**Action item**. Please give back each line of the material unchanged, but without the images.

---------------

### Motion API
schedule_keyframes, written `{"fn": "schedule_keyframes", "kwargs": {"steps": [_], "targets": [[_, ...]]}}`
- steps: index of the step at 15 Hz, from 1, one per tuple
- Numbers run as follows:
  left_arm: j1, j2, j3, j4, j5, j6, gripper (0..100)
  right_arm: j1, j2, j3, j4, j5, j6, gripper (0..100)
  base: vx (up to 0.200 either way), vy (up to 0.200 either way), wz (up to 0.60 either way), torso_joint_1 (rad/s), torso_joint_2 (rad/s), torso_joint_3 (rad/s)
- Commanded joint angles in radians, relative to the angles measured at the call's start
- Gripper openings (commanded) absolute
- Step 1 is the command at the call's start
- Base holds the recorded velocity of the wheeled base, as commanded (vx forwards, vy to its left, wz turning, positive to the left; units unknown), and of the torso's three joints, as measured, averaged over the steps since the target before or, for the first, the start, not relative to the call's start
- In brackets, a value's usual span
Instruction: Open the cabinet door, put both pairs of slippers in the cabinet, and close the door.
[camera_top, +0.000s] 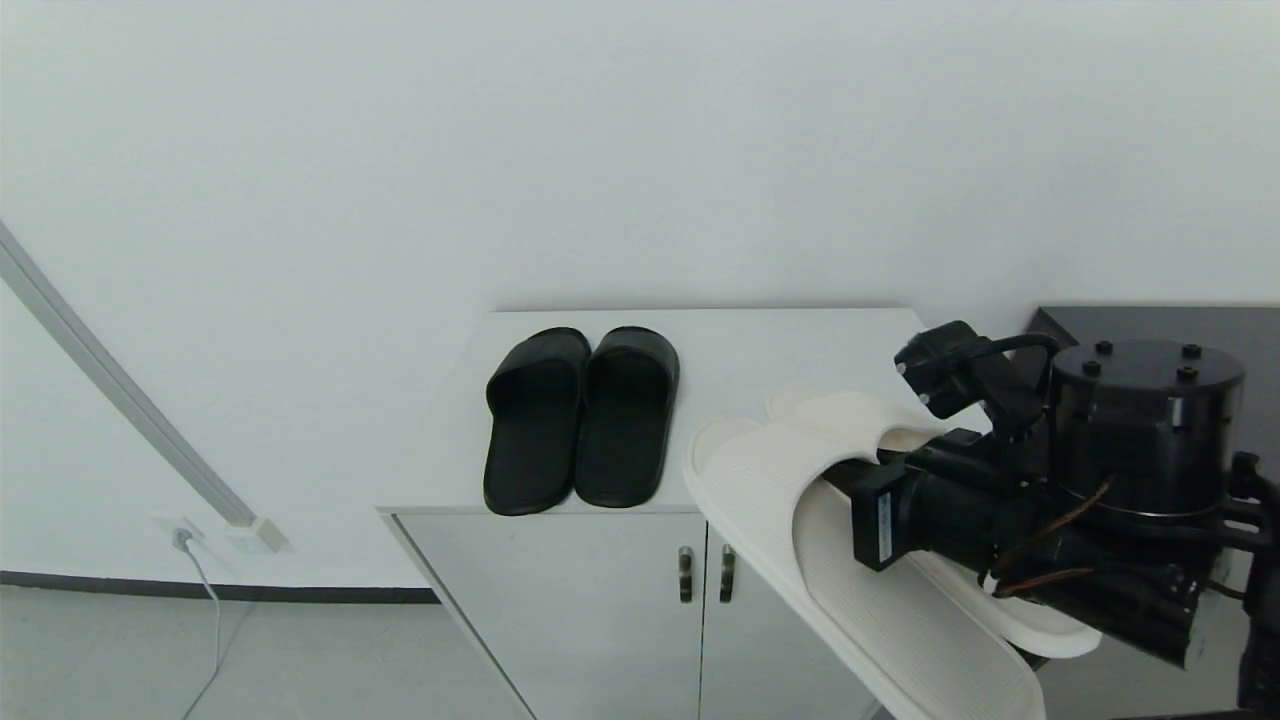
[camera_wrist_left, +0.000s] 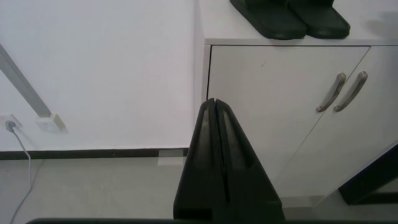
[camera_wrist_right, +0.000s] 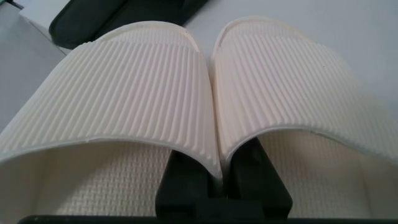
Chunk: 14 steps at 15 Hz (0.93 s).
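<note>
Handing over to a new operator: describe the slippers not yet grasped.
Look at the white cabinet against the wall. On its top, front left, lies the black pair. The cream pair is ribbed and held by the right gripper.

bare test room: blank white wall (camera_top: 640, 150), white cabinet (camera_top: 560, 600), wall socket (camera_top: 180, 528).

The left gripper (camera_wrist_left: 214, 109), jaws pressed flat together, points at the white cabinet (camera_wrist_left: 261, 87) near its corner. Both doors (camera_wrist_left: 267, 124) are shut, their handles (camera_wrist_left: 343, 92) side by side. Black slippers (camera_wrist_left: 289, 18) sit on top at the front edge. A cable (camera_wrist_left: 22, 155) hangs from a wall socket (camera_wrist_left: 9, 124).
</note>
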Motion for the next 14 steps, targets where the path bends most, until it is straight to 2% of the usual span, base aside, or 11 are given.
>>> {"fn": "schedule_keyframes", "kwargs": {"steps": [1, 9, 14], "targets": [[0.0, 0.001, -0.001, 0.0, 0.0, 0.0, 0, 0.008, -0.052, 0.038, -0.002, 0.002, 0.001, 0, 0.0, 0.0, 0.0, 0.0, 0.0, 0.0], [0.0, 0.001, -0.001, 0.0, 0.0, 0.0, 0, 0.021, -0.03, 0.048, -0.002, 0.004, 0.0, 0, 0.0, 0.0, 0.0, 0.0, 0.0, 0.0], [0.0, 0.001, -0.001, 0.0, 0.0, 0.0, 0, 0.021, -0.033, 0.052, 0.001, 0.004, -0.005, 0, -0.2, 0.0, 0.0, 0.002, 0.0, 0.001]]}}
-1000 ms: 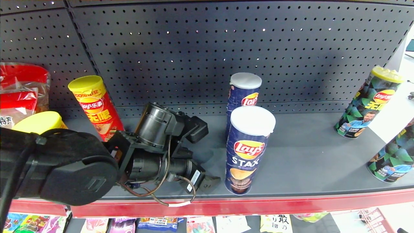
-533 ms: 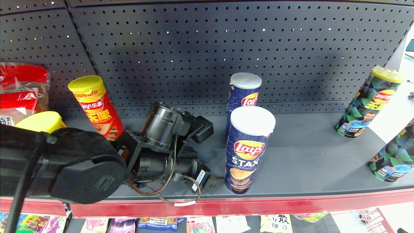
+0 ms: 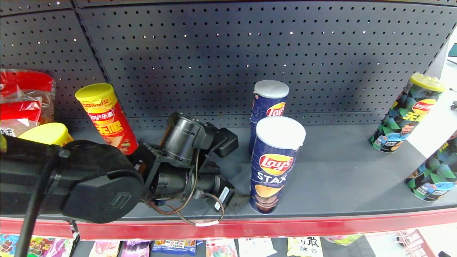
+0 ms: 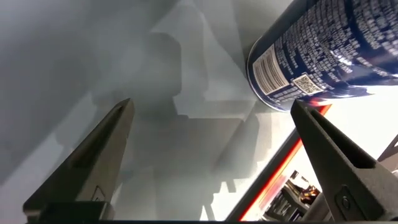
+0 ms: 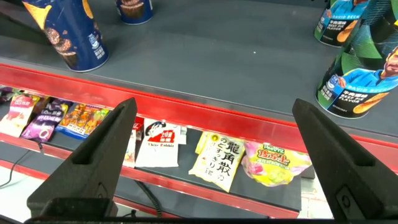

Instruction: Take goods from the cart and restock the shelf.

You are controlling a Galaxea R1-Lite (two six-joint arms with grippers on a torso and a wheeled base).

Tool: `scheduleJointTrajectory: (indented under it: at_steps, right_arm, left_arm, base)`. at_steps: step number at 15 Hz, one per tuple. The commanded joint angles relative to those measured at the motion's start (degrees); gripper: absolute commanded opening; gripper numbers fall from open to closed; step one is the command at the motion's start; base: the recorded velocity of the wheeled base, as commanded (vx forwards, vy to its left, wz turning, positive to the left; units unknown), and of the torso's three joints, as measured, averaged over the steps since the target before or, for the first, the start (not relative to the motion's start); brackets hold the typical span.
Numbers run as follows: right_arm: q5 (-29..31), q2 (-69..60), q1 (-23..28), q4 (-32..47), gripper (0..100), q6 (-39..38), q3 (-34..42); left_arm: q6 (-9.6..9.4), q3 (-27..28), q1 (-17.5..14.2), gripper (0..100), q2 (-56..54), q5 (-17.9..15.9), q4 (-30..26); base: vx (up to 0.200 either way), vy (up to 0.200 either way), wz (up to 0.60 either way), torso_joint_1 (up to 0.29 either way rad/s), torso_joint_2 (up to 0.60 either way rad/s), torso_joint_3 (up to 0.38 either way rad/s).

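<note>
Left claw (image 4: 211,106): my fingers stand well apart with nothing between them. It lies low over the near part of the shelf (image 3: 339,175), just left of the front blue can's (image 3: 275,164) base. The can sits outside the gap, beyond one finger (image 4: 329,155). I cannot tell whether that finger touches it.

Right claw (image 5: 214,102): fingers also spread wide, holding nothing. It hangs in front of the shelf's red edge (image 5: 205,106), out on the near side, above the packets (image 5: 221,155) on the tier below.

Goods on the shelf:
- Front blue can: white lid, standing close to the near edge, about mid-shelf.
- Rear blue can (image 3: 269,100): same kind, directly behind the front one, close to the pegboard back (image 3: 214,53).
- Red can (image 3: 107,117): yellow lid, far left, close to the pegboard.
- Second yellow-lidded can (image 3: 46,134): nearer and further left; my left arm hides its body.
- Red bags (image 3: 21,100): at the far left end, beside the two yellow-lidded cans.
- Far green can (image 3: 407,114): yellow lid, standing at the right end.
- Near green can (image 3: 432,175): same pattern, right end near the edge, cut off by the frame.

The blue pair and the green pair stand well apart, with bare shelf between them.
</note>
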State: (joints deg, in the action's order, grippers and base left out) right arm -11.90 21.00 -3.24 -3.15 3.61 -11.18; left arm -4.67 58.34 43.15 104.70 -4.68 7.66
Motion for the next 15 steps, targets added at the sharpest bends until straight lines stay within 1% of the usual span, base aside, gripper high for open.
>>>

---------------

**Result**.
### Motion API
schedule_keyframes, written `{"fn": "schedule_keyframes", "kwargs": {"steps": [_], "targets": [[_, ...]]}}`
- steps: index of the step at 15 Hz, from 1, one per tuple
- Numbers run as follows:
  left_arm: j1, j2, j3, j4, j5, j6, gripper (0..100)
  right_arm: j1, j2, j3, j4, j5, j6, gripper (0..100)
  base: vx (up to 0.200 either way), vy (up to 0.200 either way), wz (up to 0.60 either way), torso_joint_1 (rad/s), torso_joint_2 (rad/s), torso_joint_3 (rad/s)
- Commanded joint angles in radians, relative to the angles measured at the call's start
- Gripper openings (commanded) absolute
- Step 1 is the command at the call's start
- Base holds the recorded velocity of the wheeled base, as commanded (vx forwards, vy to its left, wz turning, positive to the left; units unknown), and of the torso's three joints, as measured, averaged over the steps since the target before or, for the first, the start, not relative to the call's start
- In brackets, a value's usual span
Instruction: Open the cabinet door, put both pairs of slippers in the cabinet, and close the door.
[camera_top, +0.000s] 
[camera_wrist_left, +0.000s] 
[camera_wrist_right, +0.000s] 
Chunk: 14 steps at 15 Hz (0.93 s).
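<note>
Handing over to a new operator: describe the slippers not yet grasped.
Look at the white cabinet against the wall. On its top, front left, lies the black pair. The cream pair is ribbed and held by the right gripper.

bare test room: blank white wall (camera_top: 640, 150), white cabinet (camera_top: 560, 600), wall socket (camera_top: 180, 528).

The left gripper (camera_wrist_left: 214, 109), jaws pressed flat together, points at the white cabinet (camera_wrist_left: 261, 87) near its corner. Both doors (camera_wrist_left: 267, 124) are shut, their handles (camera_wrist_left: 343, 92) side by side. Black slippers (camera_wrist_left: 289, 18) sit on top at the front edge. A cable (camera_wrist_left: 22, 155) hangs from a wall socket (camera_wrist_left: 9, 124).
</note>
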Motion for the next 14 steps, targets where the path bends most, until it is straight to 2% of the usual span, base aside, or 11 are given.
>>> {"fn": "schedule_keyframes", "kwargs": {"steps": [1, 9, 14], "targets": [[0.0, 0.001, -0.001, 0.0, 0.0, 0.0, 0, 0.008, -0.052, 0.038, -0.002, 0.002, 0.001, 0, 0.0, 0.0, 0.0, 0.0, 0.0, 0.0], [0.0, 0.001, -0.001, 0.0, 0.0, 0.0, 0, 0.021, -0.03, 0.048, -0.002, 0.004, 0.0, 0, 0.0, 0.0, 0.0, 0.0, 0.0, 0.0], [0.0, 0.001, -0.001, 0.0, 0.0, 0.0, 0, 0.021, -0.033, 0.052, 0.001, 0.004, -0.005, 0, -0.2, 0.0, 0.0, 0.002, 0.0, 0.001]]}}
-1000 ms: 
-533 ms: 
+0 ms: 
+0 ms: 
+0 ms: 

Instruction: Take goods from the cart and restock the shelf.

You are controlling a Galaxea R1-Lite (two six-joint arms with grippers on a torso and a wheeled base).

Tool: `scheduleJointTrajectory: (indented under it: at_steps, right_arm, left_arm, base)`. at_steps: step number at 15 Hz, one per tuple. The commanded joint angles relative to those measured at the motion's start (degrees); gripper: absolute commanded opening; gripper numbers fall from open to closed; step one is the command at the motion's start; base: the recorded velocity of the wheeled base, as commanded (vx forwards, vy to its left, wz turning, positive to the left; units unknown), and of the torso's three joints, as measured, averaged over the steps since the target before or, for the first, the start (not relative to the motion's start); brackets hold the typical span.
Numbers run as follows: right_arm: q5 (-29..31), q2 (-69..60), q1 (-23..28), q4 (-32..47), gripper (0..100), q6 (-39..38), q3 (-34..42); left_arm: q6 (-9.6..9.4), q3 (-27..28), q1 (-17.5..14.2), gripper (0..100), q2 (-56..54), q5 (-17.9..15.9), q4 (-30..26); base: vx (up to 0.200 either way), vy (up to 0.200 either way), wz (up to 0.60 either way), torso_joint_1 (up to 0.29 either way rad/s), torso_joint_2 (up to 0.60 either way rad/s), torso_joint_3 (up to 0.38 either way rad/s).

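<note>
Left claw (image 4: 211,106): my fingers stand well apart with nothing between them. It lies low over the near part of the shelf (image 3: 339,175), just left of the front blue can's (image 3: 275,164) base. The can sits outside the gap, beyond one finger (image 4: 329,155). I cannot tell whether that finger touches it.

Right claw (image 5: 214,102): fingers also spread wide, holding nothing. It hangs in front of the shelf's red edge (image 5: 205,106), out on the near side, above the packets (image 5: 221,155) on the tier below.

Goods on the shelf:
- Front blue can: white lid, standing close to the near edge, about mid-shelf.
- Rear blue can (image 3: 269,100): same kind, directly behind the front one, close to the pegboard back (image 3: 214,53).
- Red can (image 3: 107,117): yellow lid, far left, close to the pegboard.
- Second yellow-lidded can (image 3: 46,134): nearer and further left; my left arm hides its body.
- Red bags (image 3: 21,100): at the far left end, beside the two yellow-lidded cans.
- Far green can (image 3: 407,114): yellow lid, standing at the right end.
- Near green can (image 3: 432,175): same pattern, right end near the edge, cut off by the frame.

The blue pair and the green pair stand well apart, with bare shelf between them.
</note>
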State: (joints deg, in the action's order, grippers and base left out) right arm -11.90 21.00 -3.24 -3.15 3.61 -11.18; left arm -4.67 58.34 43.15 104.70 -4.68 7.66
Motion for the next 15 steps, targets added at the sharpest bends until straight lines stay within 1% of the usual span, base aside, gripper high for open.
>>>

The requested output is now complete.